● **Exercise requirements**
Transcribe all data verbatim. Skip the pictures.

--------------------------------------------------

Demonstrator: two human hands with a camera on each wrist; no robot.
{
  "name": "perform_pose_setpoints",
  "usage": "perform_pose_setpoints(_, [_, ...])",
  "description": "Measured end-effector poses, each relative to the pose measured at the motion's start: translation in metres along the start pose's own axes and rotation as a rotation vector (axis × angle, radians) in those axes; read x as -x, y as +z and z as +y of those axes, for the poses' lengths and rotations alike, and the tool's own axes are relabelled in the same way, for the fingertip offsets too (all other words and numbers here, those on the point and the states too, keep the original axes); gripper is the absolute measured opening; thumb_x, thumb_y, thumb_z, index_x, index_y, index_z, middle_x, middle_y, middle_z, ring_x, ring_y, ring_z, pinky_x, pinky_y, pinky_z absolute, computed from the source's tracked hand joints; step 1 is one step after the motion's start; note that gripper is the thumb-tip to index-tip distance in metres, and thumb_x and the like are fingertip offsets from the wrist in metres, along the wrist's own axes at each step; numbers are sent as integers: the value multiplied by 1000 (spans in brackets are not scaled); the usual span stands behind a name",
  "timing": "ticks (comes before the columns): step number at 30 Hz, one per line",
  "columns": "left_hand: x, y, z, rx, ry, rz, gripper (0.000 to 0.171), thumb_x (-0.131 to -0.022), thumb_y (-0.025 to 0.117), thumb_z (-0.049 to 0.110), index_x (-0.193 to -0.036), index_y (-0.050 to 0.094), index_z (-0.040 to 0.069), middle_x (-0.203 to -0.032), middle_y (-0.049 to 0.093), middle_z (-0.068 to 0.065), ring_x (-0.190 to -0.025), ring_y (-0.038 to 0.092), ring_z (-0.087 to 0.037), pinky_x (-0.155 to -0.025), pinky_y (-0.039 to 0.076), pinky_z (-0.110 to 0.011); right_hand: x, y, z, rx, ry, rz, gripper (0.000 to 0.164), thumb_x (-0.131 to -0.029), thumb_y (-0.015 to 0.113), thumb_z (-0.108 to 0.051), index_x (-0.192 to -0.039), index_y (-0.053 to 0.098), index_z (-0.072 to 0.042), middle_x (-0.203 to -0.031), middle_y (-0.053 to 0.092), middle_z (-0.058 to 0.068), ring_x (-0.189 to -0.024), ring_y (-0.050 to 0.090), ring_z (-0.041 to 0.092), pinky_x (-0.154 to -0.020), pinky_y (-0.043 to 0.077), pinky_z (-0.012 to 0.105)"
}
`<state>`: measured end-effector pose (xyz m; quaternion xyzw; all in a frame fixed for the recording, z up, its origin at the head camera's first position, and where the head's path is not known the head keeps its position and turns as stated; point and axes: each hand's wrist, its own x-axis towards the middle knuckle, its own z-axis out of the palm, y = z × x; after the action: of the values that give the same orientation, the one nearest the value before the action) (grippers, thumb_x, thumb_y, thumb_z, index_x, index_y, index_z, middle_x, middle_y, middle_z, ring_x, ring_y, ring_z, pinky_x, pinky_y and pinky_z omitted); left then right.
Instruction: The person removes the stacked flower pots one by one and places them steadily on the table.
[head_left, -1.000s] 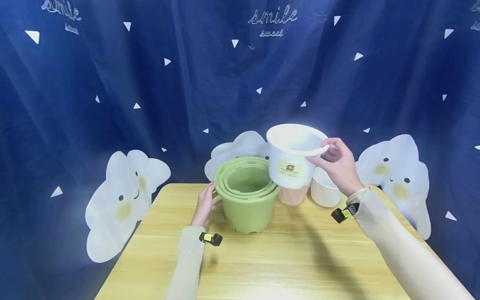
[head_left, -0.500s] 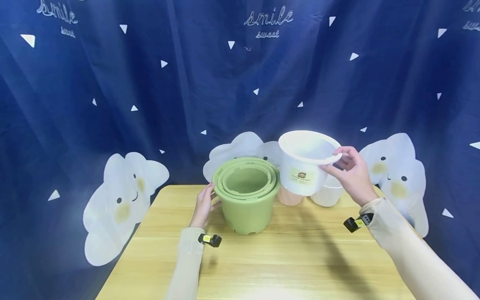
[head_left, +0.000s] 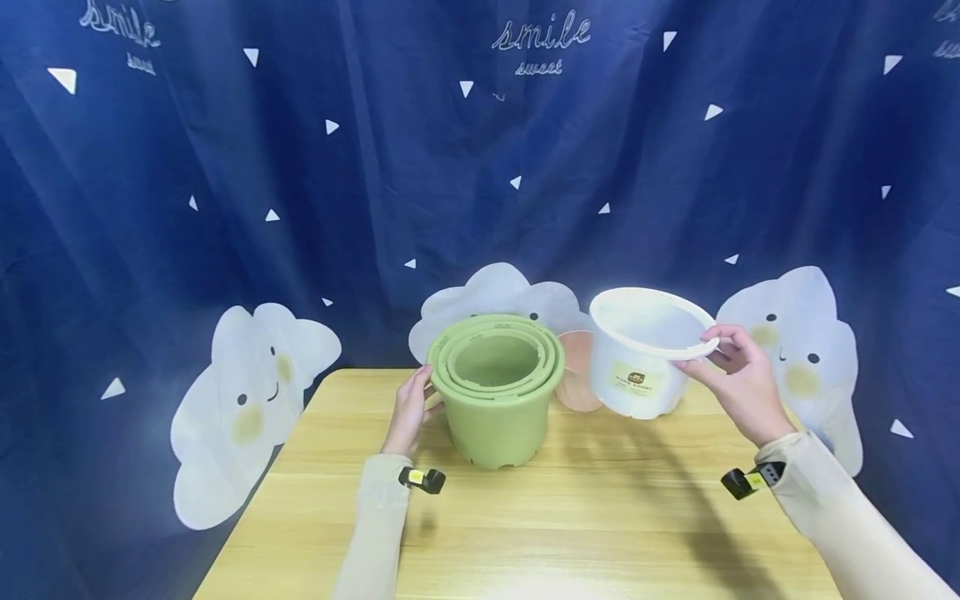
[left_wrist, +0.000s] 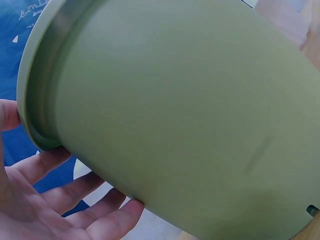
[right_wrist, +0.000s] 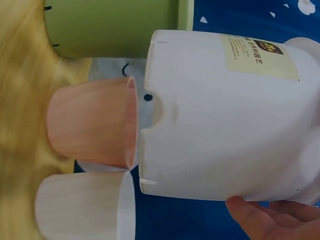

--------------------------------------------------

● **Answer to the exercise**
Demonstrator: two human hands with a camera on each wrist; no robot.
{
  "name": "perform_pose_setpoints",
  "usage": "perform_pose_setpoints(_, [_, ...])",
  "description": "Measured end-effector poses, each relative to the pose measured at the motion's start: translation in metres along the start pose's own axes and rotation as a rotation vector (axis × angle, radians) in those axes; read x as -x, y as +z and z as +y of those axes, for the poses' lengths and rotations alike, and the tool's own axes are relabelled in the same way, for the fingertip offsets too (all other words and numbers here, those on the point and the states too, keep the original axes); gripper is the absolute measured opening; thumb_x, thumb_y, thumb_z, index_x, index_y, index_z, middle_x, middle_y, middle_z, ring_x, ring_y, ring_z, pinky_x, pinky_y, pinky_z absolute, computed from the source's tracked hand joints; step 1 is one step after the motion's start; note that gripper is the thumb-tip to index-tip distance in metres, and thumb_x and the like are fingertip offsets from the wrist in metres, along the wrist's own axes at each step; numbers are sent as integers: the value multiplied by 1000 (spans in brackets are not scaled); the usual span stands behind a name",
  "timing": "ticks (comes before the columns): step number at 30 Hz, one per line",
  "columns": "left_hand: x, y, z, rx, ry, rz, gripper (0.000 to 0.171), thumb_x (-0.131 to -0.022), thumb_y (-0.025 to 0.117), thumb_z (-0.049 to 0.110), index_x (-0.193 to -0.036), index_y (-0.050 to 0.094), index_z (-0.040 to 0.069), middle_x (-0.203 to -0.032), middle_y (-0.049 to 0.093), middle_z (-0.068 to 0.065), ring_x (-0.190 to -0.025), ring_y (-0.038 to 0.092), ring_z (-0.087 to 0.037), pinky_x (-0.155 to -0.025), pinky_y (-0.039 to 0.076), pinky_z (-0.110 to 0.011); right_hand: x, y, z, rx, ry, rz, gripper (0.000 to 0.164), thumb_x (-0.131 to -0.029), thumb_y (-0.015 to 0.113), thumb_z (-0.108 to 0.051), index_x (-0.192 to -0.039), index_y (-0.053 to 0.098), index_z (-0.072 to 0.042), middle_x (-0.203 to -0.031), middle_y (-0.053 to 0.092), middle_z (-0.058 to 0.068), ring_x (-0.189 to -0.024), ring_y (-0.050 to 0.090), ring_z (-0.041 to 0.092), pinky_x (-0.154 to -0.020), pinky_y (-0.043 to 0.077), pinky_z (-0.012 to 0.105)"
}
`<state>`: measured end-effector pose (xyz m; quaternion xyzw; all in a frame fixed for the recording, z up, its origin at the head camera's first position, and where the head's path is not known the head keeps its position and turns as stated; point and axes: each hand's wrist, its own x-axis towards the middle knuckle, its own z-axis out of the palm, y = z × x; after the action: of the values that give the same orientation, the one nearest the value before the action) (grippers, thumb_x, thumb_y, thumb_z, index_x, index_y, index_z, middle_x, middle_y, middle_z, ring_x, ring_y, ring_z, pinky_x, pinky_y and pinky_z omitted); left then right.
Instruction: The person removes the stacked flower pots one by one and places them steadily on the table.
[head_left, -1.000s] 
[head_left, -0.500s] 
[head_left, +0.000s] 
[left_wrist, +0.000s] 
[right_wrist, +0.000s] 

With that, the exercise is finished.